◆ **WHAT THE TASK ASKS**
Your result should be the lines holding the word "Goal", copied from the entries below.

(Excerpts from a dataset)
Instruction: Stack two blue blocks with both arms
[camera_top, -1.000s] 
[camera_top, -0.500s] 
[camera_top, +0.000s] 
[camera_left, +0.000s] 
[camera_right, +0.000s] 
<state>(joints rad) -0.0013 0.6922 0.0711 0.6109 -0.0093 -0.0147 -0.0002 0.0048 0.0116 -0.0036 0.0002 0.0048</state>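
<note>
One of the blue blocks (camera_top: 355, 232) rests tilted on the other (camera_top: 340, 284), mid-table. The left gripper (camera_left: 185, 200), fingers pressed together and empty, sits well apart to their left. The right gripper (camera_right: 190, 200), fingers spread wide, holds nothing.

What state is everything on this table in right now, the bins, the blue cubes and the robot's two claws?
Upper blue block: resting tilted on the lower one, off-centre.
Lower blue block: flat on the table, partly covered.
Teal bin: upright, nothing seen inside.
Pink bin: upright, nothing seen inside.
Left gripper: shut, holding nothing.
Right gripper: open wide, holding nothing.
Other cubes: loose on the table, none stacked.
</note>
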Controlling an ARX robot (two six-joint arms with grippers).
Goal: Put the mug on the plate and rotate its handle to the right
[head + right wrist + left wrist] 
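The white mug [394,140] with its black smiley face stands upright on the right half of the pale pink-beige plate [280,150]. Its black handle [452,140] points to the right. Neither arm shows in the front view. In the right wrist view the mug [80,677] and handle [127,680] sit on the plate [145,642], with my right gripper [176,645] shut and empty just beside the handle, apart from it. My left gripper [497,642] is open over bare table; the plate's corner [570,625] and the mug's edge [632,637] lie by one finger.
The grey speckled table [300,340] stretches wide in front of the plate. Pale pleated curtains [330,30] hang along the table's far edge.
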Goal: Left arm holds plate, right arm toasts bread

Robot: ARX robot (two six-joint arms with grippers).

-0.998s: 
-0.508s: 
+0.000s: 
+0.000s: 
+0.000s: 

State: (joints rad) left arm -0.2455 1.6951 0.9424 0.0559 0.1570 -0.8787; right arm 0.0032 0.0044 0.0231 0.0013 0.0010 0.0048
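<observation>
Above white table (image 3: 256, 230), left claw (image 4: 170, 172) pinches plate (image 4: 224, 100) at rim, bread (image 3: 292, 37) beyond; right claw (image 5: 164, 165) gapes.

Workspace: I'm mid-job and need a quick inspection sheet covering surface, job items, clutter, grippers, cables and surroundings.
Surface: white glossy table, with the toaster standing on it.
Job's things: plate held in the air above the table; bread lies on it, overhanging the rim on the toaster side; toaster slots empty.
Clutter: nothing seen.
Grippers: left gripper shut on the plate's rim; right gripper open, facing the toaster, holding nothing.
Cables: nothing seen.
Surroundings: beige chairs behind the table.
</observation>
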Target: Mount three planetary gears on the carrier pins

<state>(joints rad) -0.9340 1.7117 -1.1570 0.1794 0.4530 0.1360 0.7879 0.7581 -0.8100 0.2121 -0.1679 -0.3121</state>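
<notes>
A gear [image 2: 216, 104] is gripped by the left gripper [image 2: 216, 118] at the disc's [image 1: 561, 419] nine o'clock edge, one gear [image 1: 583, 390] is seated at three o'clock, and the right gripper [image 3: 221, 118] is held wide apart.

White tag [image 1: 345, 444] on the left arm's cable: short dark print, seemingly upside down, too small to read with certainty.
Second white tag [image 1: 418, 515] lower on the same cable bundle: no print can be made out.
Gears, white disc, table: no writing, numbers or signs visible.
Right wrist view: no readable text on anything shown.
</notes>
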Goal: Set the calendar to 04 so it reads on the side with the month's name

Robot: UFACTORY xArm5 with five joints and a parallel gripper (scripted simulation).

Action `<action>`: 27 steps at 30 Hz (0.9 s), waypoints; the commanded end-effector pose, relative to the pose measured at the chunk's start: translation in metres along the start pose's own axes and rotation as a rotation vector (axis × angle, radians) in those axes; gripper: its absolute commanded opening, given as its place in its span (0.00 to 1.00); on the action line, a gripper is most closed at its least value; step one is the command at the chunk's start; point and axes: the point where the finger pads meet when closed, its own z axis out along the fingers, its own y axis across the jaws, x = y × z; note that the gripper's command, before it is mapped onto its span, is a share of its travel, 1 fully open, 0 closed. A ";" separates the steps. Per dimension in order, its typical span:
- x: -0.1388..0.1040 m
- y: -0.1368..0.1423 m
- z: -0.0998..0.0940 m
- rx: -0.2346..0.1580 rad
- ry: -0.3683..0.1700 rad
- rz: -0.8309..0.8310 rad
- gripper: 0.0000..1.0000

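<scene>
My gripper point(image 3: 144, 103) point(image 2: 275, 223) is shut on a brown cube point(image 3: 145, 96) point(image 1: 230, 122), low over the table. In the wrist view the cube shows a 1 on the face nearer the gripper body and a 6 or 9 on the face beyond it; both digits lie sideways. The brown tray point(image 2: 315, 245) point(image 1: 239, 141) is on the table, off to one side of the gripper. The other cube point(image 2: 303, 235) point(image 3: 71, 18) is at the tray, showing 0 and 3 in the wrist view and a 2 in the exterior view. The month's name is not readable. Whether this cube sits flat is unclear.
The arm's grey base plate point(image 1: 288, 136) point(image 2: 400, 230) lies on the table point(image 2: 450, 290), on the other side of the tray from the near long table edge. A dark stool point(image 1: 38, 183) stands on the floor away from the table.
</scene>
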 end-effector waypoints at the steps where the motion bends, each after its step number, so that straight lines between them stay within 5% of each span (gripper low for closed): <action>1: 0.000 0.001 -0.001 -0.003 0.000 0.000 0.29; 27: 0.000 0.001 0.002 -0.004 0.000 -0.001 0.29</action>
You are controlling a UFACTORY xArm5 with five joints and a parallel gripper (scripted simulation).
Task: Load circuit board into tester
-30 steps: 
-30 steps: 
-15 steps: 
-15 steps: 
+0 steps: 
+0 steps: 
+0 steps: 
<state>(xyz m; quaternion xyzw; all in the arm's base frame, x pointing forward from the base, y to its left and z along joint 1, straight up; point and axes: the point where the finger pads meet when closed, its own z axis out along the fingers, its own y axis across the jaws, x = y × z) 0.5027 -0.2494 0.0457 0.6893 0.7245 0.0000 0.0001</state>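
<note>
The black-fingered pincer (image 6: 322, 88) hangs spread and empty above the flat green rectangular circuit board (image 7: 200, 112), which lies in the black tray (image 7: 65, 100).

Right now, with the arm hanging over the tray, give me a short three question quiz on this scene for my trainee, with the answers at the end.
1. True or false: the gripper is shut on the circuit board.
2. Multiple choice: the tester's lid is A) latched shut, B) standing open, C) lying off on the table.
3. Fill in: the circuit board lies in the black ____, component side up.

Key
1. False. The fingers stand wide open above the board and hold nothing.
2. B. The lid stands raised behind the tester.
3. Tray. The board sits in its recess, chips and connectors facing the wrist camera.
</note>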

◆ **EXERCISE RESPONSE**
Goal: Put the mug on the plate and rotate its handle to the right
Goal: Left arm holds plate, right arm toasts bread
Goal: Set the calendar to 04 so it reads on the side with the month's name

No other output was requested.